Ci furono altre occasioni di confronto con questo professore, anche perché il suo atteggiamento non mutò nei mesi successivi. Per esempio, ricordo come arrivò a ridimensionare le sofferenze della popolazione civile del Donbass, quasi negandole, come vennero anche fortemente “ridimensionati” i danni dell’invasione statunitense dell’Iraq del 2003. Nel primo caso chiamò in causa l’assenza di qualsiasi riconoscimento delle persecuzioni in corso da parte delle Nazioni Uniti, ma, stranamente, l’assenza di qualsiasi mandato internazionale per una campagna di aggressione che causò complessivamente più di un milione di morti non sembrò turbarlo particolarmente.

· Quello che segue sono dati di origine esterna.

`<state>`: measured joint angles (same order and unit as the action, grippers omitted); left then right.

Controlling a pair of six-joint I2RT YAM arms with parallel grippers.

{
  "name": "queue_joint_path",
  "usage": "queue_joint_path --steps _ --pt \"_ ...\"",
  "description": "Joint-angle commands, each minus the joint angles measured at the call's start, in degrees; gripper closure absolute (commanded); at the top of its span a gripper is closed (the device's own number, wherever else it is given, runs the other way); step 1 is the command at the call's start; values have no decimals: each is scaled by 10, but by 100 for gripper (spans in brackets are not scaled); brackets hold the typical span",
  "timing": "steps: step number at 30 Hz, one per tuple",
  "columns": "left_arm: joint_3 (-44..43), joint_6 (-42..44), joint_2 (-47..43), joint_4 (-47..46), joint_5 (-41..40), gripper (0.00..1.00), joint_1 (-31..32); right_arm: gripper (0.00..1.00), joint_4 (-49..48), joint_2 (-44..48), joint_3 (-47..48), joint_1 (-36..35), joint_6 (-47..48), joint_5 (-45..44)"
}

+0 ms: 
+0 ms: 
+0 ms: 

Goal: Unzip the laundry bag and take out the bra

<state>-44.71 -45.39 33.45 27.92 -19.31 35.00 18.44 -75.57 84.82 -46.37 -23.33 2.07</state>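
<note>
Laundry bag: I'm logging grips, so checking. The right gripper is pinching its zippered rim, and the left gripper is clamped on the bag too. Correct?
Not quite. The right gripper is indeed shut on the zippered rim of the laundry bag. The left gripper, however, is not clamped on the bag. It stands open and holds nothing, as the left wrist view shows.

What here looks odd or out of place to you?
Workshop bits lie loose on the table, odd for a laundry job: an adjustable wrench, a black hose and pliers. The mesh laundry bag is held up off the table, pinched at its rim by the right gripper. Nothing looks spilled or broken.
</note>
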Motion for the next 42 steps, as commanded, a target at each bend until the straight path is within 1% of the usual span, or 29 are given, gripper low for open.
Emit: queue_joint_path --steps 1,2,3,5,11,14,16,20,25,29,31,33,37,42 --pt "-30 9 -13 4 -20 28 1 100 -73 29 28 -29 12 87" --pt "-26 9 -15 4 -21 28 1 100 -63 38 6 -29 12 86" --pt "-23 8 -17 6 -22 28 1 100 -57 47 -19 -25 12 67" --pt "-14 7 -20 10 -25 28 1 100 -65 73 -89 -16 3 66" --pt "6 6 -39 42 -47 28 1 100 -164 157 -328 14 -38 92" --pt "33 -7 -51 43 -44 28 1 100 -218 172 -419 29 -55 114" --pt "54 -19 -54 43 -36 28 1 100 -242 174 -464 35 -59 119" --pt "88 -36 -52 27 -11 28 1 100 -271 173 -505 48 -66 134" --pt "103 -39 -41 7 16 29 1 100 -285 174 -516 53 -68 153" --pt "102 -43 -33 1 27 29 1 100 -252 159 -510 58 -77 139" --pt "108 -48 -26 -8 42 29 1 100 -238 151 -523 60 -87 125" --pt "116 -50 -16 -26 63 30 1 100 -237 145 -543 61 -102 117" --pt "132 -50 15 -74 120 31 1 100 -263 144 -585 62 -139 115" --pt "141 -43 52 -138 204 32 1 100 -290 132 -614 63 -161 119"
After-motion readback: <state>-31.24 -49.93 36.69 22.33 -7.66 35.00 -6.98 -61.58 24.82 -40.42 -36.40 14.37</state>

L’episodio che mi colpì di più riguarda però un altro docente, la professoressa di italiano. La professoressa in questione si definisce “anarchica”, vanta la sua partecipazione alle manifestazioni contro il G8 di Genova del 2001 e il suo impegno femminista e antifascista. Lo scorso anno ha deciso di mostrare alle sue classi quinte il documentario “Fortezza Mariupol: l’ultimo giorno all’Azvostal”, un film di propaganda ucraino che ritrae i soldati del battaglione Azov, una formazione militare composta da neo-nazisti colpevole di documentati crimini di guerra persino nella stessa città di Mariupol, come eroici difensori, mostrandone la sofferenza durante l’assedio dell’acciaieria Azovstal, dove si erano rintanati portando con sé civili da usare come scudi umani prima di arrendersi ai russi. La professoressa affermò di essersi “commossa” guardando quelle immagini, e parlava fieramente e con orgoglio del suo aver mostrato il documentario alle sue classi. E’ curioso come una persona che, settimanalmente, ci ricordava la sua condanna per i “totalitarismi” e il valore dell’antifascismo sia arrivata a versare lacrime per energumeni ricoperti di svastiche nascosti in un’acciaieria dopo aver passato giorni interi a sparare contro i civili in fuga.